TASK GOAL: Filter the entries and keep only the lines where the string "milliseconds" appears.

DATASET CONTENT:
::::
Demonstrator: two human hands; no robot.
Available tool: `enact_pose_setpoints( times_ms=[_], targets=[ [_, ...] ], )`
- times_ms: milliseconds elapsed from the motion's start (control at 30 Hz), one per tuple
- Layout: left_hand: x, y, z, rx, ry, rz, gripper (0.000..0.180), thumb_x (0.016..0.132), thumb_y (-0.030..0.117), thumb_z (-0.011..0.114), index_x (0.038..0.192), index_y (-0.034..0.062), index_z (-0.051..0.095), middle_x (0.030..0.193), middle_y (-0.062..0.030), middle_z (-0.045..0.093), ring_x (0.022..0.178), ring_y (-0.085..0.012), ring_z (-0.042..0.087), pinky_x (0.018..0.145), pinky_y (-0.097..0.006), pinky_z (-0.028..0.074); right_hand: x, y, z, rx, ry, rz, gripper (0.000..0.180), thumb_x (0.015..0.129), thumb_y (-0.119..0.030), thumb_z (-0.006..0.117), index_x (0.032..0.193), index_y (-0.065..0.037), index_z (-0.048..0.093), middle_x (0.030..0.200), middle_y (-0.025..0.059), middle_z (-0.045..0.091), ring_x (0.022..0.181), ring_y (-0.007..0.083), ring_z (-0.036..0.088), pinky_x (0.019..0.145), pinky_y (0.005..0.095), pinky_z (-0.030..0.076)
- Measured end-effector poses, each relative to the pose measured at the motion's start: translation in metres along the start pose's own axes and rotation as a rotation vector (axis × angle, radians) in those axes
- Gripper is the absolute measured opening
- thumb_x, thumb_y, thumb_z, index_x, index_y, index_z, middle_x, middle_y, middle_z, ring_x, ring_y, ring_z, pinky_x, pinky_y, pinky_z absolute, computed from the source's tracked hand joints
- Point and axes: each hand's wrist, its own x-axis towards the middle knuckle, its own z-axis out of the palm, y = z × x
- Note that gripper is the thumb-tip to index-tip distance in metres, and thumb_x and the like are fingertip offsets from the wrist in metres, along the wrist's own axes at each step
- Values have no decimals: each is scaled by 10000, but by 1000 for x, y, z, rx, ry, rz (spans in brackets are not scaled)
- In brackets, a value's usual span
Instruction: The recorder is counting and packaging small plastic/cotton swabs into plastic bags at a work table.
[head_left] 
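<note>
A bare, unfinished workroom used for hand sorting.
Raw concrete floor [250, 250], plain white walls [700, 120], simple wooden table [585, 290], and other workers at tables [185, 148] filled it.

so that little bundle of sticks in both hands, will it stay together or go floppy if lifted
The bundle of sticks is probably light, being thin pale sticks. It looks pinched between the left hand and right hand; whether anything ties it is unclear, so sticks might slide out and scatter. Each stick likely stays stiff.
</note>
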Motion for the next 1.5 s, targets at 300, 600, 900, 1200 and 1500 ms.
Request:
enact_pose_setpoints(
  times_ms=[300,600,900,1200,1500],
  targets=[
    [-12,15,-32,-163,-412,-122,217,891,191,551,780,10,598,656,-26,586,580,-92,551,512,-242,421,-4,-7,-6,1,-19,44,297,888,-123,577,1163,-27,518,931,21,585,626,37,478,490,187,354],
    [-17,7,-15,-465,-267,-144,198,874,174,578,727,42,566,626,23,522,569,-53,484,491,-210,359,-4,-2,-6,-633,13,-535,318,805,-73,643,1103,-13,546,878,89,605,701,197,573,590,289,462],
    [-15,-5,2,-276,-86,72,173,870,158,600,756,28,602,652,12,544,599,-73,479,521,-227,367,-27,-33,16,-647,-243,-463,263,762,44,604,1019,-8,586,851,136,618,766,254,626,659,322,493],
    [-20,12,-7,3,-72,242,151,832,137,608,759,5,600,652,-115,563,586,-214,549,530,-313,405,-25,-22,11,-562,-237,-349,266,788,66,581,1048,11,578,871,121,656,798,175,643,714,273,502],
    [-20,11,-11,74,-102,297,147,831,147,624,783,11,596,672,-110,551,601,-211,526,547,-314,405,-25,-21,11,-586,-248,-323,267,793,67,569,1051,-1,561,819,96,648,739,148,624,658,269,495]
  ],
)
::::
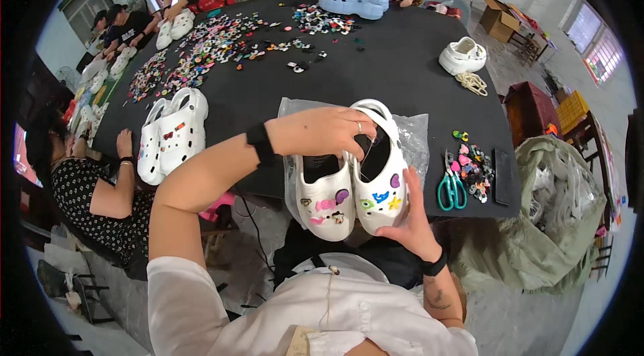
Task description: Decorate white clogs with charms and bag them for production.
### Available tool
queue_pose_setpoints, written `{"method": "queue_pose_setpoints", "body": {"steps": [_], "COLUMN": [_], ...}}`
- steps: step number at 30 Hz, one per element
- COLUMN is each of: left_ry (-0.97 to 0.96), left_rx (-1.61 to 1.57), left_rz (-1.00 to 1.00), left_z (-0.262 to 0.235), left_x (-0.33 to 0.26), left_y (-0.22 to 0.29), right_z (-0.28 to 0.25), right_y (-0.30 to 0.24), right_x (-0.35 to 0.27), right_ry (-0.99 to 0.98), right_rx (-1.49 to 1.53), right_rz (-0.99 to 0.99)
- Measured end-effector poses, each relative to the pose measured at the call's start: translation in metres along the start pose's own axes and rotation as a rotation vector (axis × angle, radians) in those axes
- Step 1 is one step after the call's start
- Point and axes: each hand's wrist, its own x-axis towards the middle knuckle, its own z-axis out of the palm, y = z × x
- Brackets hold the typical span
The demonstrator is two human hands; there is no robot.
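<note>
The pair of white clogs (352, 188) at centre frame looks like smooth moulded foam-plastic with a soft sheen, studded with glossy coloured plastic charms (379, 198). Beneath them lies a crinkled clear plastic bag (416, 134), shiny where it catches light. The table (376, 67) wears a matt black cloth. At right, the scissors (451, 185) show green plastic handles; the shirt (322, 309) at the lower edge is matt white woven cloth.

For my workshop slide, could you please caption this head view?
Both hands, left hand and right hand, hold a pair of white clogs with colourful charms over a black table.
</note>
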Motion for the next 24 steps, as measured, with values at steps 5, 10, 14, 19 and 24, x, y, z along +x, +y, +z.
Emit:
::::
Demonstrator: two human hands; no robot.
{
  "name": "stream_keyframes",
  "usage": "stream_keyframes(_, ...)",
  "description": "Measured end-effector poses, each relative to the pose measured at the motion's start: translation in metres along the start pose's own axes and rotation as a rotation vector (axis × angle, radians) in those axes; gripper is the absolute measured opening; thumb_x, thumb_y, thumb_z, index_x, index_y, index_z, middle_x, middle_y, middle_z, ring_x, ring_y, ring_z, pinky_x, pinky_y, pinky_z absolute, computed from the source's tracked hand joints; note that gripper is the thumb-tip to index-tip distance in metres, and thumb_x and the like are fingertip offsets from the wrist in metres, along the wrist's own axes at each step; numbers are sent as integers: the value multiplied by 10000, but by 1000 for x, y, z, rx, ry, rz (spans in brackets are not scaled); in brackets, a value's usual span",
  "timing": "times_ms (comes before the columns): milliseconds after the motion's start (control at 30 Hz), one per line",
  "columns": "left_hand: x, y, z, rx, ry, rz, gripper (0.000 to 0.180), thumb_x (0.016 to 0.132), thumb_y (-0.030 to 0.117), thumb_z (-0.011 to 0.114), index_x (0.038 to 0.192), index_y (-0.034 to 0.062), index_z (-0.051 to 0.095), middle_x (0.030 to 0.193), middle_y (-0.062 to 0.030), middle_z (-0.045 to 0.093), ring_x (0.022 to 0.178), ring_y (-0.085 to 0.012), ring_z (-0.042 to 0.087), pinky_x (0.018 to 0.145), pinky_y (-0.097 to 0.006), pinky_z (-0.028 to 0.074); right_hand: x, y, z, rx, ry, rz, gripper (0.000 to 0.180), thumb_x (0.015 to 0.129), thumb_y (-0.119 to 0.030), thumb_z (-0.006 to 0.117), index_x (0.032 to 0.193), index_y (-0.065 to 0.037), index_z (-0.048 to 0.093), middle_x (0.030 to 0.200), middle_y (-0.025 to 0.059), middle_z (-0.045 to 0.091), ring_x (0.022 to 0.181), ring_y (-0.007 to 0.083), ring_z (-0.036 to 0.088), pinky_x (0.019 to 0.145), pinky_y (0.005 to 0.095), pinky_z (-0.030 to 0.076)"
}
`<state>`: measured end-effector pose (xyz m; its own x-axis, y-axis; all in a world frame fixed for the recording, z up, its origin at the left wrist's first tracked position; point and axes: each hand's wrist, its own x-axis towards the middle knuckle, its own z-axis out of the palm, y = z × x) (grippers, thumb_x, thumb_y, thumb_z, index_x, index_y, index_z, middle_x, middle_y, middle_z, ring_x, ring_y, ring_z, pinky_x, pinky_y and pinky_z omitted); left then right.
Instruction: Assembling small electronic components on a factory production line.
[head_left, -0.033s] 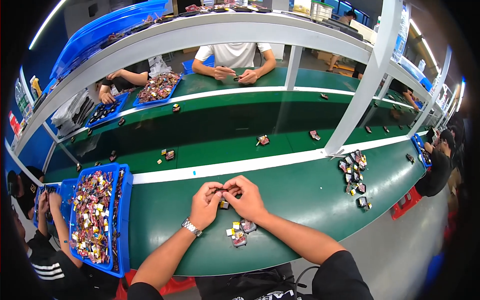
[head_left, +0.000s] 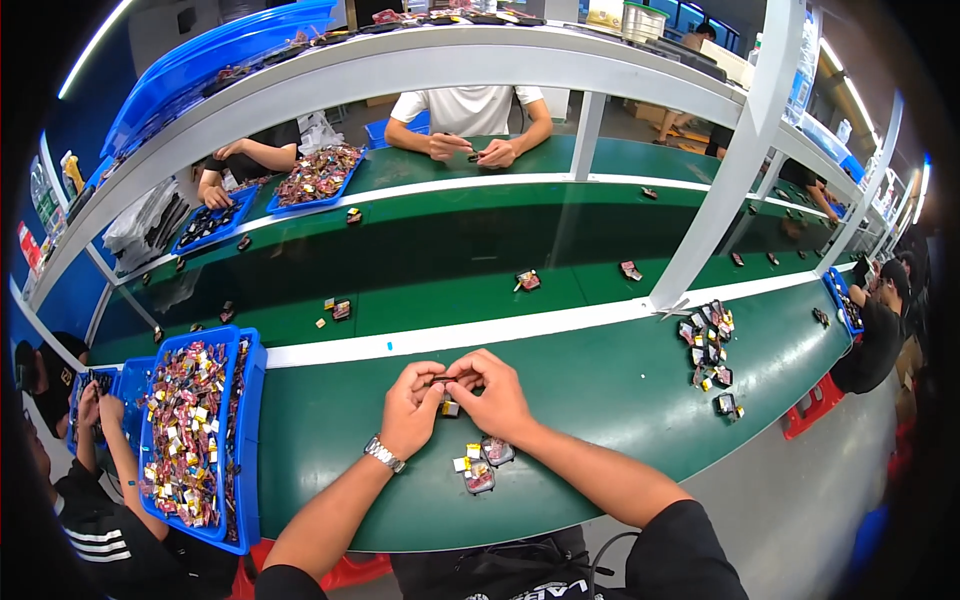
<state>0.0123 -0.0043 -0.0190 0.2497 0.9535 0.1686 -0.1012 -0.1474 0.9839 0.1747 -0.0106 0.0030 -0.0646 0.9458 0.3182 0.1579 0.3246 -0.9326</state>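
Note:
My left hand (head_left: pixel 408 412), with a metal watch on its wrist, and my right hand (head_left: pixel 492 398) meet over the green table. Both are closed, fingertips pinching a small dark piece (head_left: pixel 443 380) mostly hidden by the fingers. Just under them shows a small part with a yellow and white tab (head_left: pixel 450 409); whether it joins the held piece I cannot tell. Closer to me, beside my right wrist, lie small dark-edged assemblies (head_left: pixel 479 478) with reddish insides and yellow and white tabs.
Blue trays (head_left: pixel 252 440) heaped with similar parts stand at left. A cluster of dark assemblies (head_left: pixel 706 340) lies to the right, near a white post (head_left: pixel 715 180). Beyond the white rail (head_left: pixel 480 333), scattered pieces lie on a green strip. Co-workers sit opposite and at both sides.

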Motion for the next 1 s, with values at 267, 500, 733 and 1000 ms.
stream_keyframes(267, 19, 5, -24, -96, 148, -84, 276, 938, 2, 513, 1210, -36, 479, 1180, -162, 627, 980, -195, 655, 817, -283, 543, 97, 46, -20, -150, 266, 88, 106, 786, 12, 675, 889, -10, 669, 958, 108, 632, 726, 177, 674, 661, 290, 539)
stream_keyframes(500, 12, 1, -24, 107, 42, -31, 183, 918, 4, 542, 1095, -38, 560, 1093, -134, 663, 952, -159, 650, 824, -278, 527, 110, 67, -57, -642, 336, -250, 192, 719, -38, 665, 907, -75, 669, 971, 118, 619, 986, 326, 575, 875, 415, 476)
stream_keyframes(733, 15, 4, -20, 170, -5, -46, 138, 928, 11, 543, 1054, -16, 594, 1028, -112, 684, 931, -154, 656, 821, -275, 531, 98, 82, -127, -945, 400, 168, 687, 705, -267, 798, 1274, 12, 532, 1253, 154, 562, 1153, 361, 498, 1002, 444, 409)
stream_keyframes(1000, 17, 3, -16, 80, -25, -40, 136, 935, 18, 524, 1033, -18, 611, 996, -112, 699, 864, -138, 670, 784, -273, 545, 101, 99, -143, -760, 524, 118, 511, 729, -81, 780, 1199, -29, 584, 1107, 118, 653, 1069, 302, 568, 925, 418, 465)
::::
EXPECTED ANSWER:
- times_ms: milliseconds elapsed from the motion's start (control at 30 Hz), one per tuple
  "timing": "times_ms (comes before the columns): milliseconds after the motion's start (control at 30 Hz), one per line",

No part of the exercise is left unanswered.